**Requirement**
Pictures aside, print all of the data below exactly as written.
** Opening Material provided block **
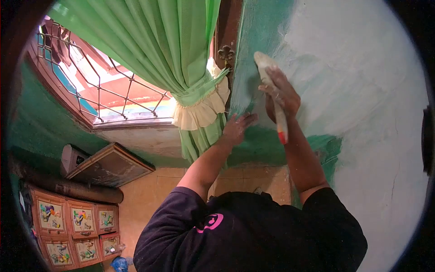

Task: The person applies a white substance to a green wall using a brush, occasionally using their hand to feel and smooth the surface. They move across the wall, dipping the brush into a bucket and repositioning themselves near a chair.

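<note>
My right hand (pixel 284 95) is closed round a paintbrush (pixel 264 65) smeared with white. Its bristle end points up at the wall near the window frame, and the red-tipped handle runs down past my wrist. White paint marks my fingers. Lower and to the left, my left hand (pixel 239 127) rests with fingers stretched out on the green wall, beside the curtain's edge. Around the brush, the wall (pixel 362 59) is mostly coated in uneven white, with green showing through along the window frame and low down.
A green curtain (pixel 158 41), tied with a cream ruffle (pixel 197 115), hangs by the barred window (pixel 122 97). A framed board (pixel 113 165) leans below it. At the lower left stands a wooden drawer cabinet (pixel 65 221), a dark roll (pixel 99 189) behind it. Tiles cover the floor (pixel 145 190).
</note>
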`<control>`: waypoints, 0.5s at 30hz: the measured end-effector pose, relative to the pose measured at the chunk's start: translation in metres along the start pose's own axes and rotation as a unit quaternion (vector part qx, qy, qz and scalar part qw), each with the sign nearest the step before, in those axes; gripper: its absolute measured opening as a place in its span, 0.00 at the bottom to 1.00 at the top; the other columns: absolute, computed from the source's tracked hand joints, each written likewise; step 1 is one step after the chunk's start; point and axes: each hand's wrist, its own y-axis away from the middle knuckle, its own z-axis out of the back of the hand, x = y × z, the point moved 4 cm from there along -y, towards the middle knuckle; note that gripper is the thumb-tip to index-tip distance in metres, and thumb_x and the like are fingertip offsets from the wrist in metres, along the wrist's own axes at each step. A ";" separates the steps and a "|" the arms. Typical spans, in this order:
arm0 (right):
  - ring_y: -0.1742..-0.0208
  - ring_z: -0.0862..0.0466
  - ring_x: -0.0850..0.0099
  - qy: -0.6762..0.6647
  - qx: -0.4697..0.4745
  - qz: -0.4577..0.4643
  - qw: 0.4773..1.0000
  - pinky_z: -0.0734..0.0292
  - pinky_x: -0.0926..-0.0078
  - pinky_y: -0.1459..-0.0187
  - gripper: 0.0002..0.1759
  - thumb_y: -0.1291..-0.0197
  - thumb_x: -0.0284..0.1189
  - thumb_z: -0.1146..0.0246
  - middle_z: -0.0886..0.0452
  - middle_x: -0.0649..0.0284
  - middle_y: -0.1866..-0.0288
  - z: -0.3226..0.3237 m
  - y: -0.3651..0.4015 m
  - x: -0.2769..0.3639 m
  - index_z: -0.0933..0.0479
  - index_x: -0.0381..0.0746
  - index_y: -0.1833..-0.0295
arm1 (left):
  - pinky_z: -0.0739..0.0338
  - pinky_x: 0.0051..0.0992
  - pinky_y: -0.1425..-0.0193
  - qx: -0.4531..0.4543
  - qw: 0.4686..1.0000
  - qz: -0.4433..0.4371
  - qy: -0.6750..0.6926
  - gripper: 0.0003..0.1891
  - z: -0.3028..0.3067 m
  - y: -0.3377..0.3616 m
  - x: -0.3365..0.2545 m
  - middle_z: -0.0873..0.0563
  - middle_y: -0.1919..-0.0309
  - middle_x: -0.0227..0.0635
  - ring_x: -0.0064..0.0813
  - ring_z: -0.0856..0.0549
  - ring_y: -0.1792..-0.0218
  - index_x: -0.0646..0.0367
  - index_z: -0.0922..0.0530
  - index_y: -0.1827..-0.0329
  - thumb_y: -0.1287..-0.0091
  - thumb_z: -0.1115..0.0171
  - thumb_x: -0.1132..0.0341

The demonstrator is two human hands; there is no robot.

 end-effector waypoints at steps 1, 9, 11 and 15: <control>0.44 0.21 0.59 0.006 0.041 -0.055 0.998 0.24 0.65 0.47 0.17 0.49 0.28 0.40 0.22 0.60 0.44 -0.012 0.025 -0.006 0.21 0.48 0.50 | 0.48 0.47 0.30 0.022 1.000 0.001 0.005 0.32 -0.004 0.001 0.000 0.40 0.30 0.26 0.26 0.41 0.30 0.46 0.37 0.32 0.43 0.46 0.60; 0.49 0.19 0.60 -0.084 0.357 -0.232 0.901 0.24 0.66 0.49 0.13 0.50 0.30 0.37 0.18 0.58 0.53 -0.053 0.134 -0.002 0.20 0.46 0.56 | 0.49 0.49 0.30 0.152 0.892 0.201 0.377 0.31 -0.036 0.007 0.016 0.35 0.32 0.29 0.28 0.40 0.30 0.48 0.33 0.35 0.47 0.42 0.62; 0.55 0.17 0.61 0.006 0.288 -0.200 0.936 0.22 0.67 0.54 0.10 0.47 0.28 0.38 0.17 0.58 0.57 -0.047 0.115 -0.031 0.20 0.45 0.58 | 0.49 0.49 0.30 0.103 0.993 0.004 0.054 0.33 -0.024 0.011 0.001 0.36 0.32 0.30 0.28 0.42 0.30 0.48 0.36 0.33 0.47 0.41 0.62; 0.51 0.17 0.59 0.006 0.021 -0.037 0.999 0.21 0.67 0.52 0.12 0.44 0.27 0.39 0.17 0.56 0.56 0.005 -0.035 -0.007 0.22 0.43 0.52 | 0.49 0.49 0.30 0.050 0.997 -0.005 0.053 0.35 -0.013 0.006 -0.002 0.36 0.32 0.32 0.29 0.44 0.29 0.48 0.39 0.31 0.47 0.42 0.63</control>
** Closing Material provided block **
**Task response**
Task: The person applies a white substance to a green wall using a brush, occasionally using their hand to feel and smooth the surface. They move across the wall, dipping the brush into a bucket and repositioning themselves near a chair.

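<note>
My right hand (pixel 284 95) is closed round a paintbrush (pixel 264 65) smeared with white. Its bristle end points up at the wall near the window frame, and the red-tipped handle runs down past my wrist. White paint marks my fingers. Lower and to the left, my left hand (pixel 239 127) rests with fingers stretched out on the green wall, beside the curtain's edge. Around the brush, the wall (pixel 362 59) is mostly coated in uneven white, with green showing through along the window frame and low down.
A green curtain (pixel 158 41), tied with a cream ruffle (pixel 197 115), hangs by the barred window (pixel 122 97). A framed board (pixel 113 165) leans below it. At the lower left stands a wooden drawer cabinet (pixel 65 221), a dark roll (pixel 99 189) behind it. Tiles cover the floor (pixel 145 190).
</note>
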`<control>`: waypoints, 0.5s at 30hz: the measured end-effector pose, relative to the pose measured at the chunk's start: translation in metres along the start pose's own axes and rotation as a unit quaternion (vector part qx, qy, qz and scalar part qw), each with the sign nearest the step before, in those axes; gripper: its absolute measured opening as a place in its span, 0.00 at the bottom to 1.00 at the top; the other columns: absolute, computed from the source's tracked hand joints, each written likewise; step 1 is one step after the chunk's start; point and axes: each hand's wrist, its own y-axis away from the middle knuckle, its own z-axis out of the back of the hand, x = y × z, the point moved 4 cm from there along -y, towards the middle knuckle; note that gripper is the thumb-tip to index-tip distance in metres, and thumb_x and the like are fingertip offsets from the wrist in metres, along the wrist's own axes at each step. A ";" separates the steps and a "|" the arms. Typical spans, in this order:
arm0 (right):
  - ring_y: -0.1742..-0.0208
  - ring_z: -0.0862..0.0466
  - ring_x: -0.0850..0.0099
  - qy: -0.6762..0.6647
  - qx: -0.4697..0.4745
  - qz: -0.4577..0.4643
  - qw: 0.4773..1.0000
  - pinky_z: -0.0734..0.0292
  - pinky_x: -0.0926..-0.0078
  - pinky_y: -0.1459..-0.0187
  - gripper: 0.0002..0.1759
  - thumb_y: -0.1291..-0.0197
  - thumb_x: -0.0284..0.1189
  - thumb_z: -0.1146..0.0246
  - middle_z: -0.0886..0.0452
  - middle_x: -0.0649..0.0284
  - middle_y: -0.1866..-0.0288
  - z: -0.3226..0.3237 m
  - y: -0.3651..0.4015 m
  - x: -0.2769..0.3639 m
  - index_z: -0.0933..0.0479
  - index_x: -0.0381..0.0746
  - index_y: -0.1833..-0.0295
arm1 (left):
  - pinky_z: -0.0739..0.0338
  - pinky_x: 0.0051..0.0992
  - pinky_y: -0.1425..-0.0193
  - qx: -0.4531..0.4543
  - qw: 0.4686..1.0000
  - qz: -0.4433..0.4371
  - qy: -0.6750..0.6926
  - gripper: 0.0003..0.1891
  - z: -0.3028..0.3067 m
  - y: -0.3377..0.3616 m
  - x: -0.3365..0.2545 m
  - middle_z: -0.0873..0.0563
  - middle_y: -0.1919..-0.0309
  - middle_x: -0.0227..0.0635
  - ring_x: -0.0064..0.0813
  - ring_z: -0.0856..0.0549
  - ring_y: -0.1792..-0.0218
  - index_x: -0.0646..0.0367
  - index_z: -0.0922..0.0530
  - index_y: -0.1827..-0.0329
  - thumb_y: -0.1287..-0.0091
  - thumb_z: -0.1115..0.0171
  - thumb_x: -0.1132..0.0341

The demonstrator is two human hands; there is no robot.

 end-effector waypoints at steps 1, 9, 11 and 15: <control>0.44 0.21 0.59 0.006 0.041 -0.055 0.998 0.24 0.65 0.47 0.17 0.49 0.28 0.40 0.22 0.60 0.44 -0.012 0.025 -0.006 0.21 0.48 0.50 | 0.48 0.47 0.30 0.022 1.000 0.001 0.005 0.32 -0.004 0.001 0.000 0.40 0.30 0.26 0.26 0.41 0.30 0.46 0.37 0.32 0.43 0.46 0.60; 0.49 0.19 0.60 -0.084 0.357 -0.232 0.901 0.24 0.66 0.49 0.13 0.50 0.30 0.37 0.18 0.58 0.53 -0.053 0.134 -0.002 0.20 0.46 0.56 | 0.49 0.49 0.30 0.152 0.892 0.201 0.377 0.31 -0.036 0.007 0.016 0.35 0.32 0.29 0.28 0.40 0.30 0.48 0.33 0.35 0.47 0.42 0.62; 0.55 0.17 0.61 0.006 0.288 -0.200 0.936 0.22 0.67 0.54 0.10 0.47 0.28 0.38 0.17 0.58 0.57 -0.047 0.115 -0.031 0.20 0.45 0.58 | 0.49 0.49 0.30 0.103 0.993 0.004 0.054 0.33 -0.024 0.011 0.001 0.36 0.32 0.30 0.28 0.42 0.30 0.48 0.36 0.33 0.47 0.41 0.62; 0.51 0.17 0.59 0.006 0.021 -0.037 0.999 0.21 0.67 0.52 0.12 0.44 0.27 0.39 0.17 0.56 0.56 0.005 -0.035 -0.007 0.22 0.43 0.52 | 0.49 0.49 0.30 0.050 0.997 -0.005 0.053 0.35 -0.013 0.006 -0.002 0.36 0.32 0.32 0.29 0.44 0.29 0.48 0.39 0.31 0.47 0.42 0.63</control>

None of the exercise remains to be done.